From 1cdb2cb3f3886d4cbafcf676798f1e88e51ff41c Mon Sep 17 00:00:00 2001
From: Brad Stein <Brad.Stein@gmail.com>
Date: Thu, 9 Apr 2026 04:13:18 -0300
Subject: [PATCH] update: add self-healing updater logs, lock, and status
 output

---
 README.md                            |  4 ++
 deploy/systemd/ananke-update.service |  8 +++
 scripts/ananke-self-update.sh        | 78 +++++++++++++++++++++++++++-
 3 files changed, 89 insertions(+), 1 deletion(-)
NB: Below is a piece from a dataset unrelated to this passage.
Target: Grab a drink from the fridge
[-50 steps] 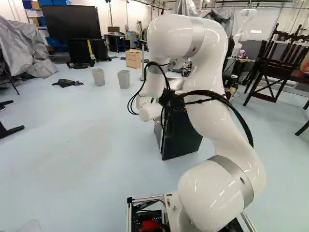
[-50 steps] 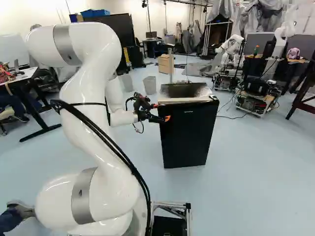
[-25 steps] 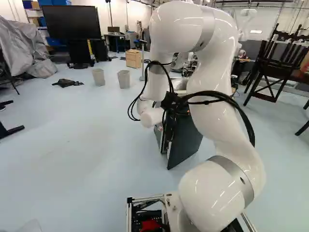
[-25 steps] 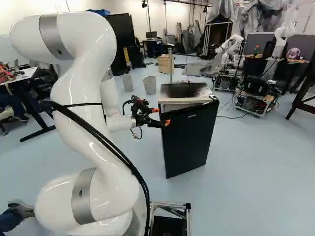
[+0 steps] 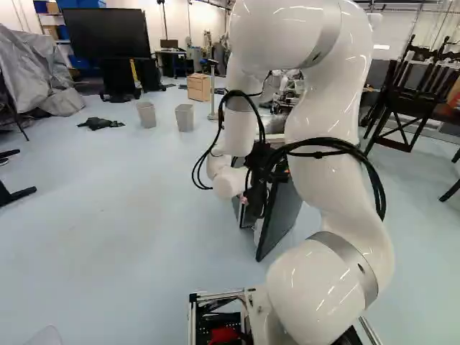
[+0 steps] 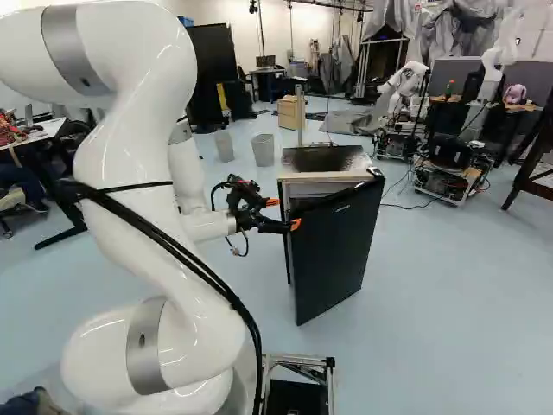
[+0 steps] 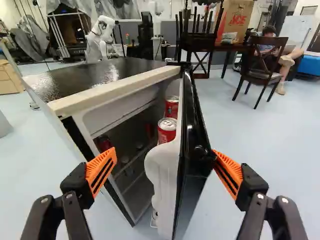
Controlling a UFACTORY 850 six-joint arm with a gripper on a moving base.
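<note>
Gripper (image 6: 284, 213), right base view: fingers spread, near the free edge of the open fridge door (image 6: 337, 251).
Arm (image 5: 334, 172), left base view: arched, partly hiding the door.
Finger contact, wrist view: one orange pad (image 7: 228, 172) against the door's outer side, the other apart.
Red soda cans (image 7: 167, 131), wrist view: two inside the door, one behind the other.
</note>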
diff --git a/README.md b/README.md
index 6ccc09c..51d45c0 100644
--- a/README.md
+++ b/README.md
@@ -60,6 +60,8 @@ Artifacts:
 - `/var/lib/ananke/last-shutdown-report.json`
 - `/var/lib/ananke/reports/*.json` (historical per-run reports)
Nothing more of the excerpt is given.